Taing, who would go on to have a “story by” credit on the The Unknown Country, as well as be a producer and the movie’s editor, initially saw the interviews as a touchstone they could rely on to develop a natural feel for the film. But as the footage came in of Maltz talking with diner proprietors here and bartenders there, it was suddenly obvious they should be incorporated into the film, even before they had Gladstone cast as their lead character or the central conflict.

“I said maybe you interview these people and we’ll use their stories for the woman who’s traveling,”  Taing tells us. “Morrisa had already done these beautiful imagery vignettes of the characters, and the interviews were so good we started experimenting with just having the voiceover put over it [later], which I thought was super powerful, and we could weave that as part of some narrative structure within the solitude and the silence of the drive.”

Among those folks interviewed was Maltz’s new friend and eventual collaborator Lainey Bearkiller Shangreaux, an indigenous woman Maltz met for the first time while getting a haircut in Spearfish, South Dakota. It was while bouncing ideas off Lainey that Unknown Country took clear form, and Morrisa grew to realize she just didn’t want Lainey’s family, who are Oglala Lakota, in the film; she wanted the film itself to be the story of a Lakota woman (at Lainey’s suggestion) who reconnected with her roots.
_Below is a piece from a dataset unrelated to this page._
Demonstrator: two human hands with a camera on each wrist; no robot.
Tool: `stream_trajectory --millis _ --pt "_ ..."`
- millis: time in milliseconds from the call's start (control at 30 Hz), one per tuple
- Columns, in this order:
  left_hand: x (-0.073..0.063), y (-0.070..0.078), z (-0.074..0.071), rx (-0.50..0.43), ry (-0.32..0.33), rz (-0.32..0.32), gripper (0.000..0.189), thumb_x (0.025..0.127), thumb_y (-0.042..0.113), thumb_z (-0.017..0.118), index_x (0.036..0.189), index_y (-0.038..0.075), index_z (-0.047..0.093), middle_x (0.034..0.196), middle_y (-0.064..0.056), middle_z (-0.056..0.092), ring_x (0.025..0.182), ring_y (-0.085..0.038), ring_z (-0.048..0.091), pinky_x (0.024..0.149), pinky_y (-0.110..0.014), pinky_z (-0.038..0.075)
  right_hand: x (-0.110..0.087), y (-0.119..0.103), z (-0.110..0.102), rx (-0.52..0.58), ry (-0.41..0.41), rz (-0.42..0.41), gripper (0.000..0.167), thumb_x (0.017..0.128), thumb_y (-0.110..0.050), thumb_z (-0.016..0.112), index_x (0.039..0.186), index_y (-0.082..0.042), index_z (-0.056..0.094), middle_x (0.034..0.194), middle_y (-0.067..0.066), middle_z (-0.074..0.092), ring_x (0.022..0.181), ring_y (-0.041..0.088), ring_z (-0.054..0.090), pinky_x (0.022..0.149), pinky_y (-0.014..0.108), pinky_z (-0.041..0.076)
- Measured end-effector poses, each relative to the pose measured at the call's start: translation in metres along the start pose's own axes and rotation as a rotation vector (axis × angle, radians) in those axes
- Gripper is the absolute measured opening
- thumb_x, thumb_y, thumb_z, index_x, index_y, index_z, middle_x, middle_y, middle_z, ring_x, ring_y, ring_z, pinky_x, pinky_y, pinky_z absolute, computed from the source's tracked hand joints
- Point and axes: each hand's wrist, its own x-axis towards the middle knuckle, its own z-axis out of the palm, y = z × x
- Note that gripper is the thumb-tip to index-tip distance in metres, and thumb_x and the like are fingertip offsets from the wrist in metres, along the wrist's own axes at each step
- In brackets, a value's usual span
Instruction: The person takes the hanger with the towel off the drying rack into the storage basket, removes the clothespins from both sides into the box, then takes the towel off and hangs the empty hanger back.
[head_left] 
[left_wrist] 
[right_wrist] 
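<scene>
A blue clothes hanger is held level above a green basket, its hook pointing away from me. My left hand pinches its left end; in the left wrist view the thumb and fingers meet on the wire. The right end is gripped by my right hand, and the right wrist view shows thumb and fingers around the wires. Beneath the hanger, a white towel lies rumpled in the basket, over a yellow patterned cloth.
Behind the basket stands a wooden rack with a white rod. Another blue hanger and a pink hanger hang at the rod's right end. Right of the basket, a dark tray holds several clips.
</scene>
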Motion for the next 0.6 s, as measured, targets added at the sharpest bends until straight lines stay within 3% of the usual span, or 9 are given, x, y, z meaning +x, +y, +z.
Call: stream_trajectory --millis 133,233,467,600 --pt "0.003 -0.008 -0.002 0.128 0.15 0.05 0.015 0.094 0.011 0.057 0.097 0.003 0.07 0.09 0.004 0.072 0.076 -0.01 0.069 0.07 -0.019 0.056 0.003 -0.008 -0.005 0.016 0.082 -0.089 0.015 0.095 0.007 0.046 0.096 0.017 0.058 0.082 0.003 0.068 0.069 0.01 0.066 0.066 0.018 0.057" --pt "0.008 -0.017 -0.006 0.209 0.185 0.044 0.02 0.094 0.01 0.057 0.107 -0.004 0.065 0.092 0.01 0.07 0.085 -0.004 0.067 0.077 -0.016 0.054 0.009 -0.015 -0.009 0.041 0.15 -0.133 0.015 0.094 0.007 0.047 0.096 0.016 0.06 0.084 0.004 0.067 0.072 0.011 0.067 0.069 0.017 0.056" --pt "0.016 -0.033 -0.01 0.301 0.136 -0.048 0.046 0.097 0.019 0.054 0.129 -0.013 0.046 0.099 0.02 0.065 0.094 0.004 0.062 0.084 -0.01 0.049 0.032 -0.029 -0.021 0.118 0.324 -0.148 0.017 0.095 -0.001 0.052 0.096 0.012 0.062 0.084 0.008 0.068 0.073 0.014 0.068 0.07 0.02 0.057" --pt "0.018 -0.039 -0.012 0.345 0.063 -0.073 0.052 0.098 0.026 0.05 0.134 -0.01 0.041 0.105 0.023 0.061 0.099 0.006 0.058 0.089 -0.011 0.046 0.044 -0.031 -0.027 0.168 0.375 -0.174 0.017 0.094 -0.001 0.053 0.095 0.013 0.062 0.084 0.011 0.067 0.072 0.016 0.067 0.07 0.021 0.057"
In the finished movie, that central young woman is played by Lily Gladstone. An actor perhaps best known at the moment for her role in 2016’s Certain Women—although she is about to also star in a new Martin Scorsese movie due out later this year—Gladstone is an accomplished talent of Blackfeet and Nez Perce heritage, and a performer with keen insight into a woman like The Unknown Country’s Tana. For here is a character who, following the death of her grandmother, chooses to lose herself to the road.

“Tana isn’t particularly objective driven,” Gladstone says while considering her character’s internal and external travails. “She felt more alone in the wake of losing her grandmother than being in that car driving toward something, driving toward family to connect to.”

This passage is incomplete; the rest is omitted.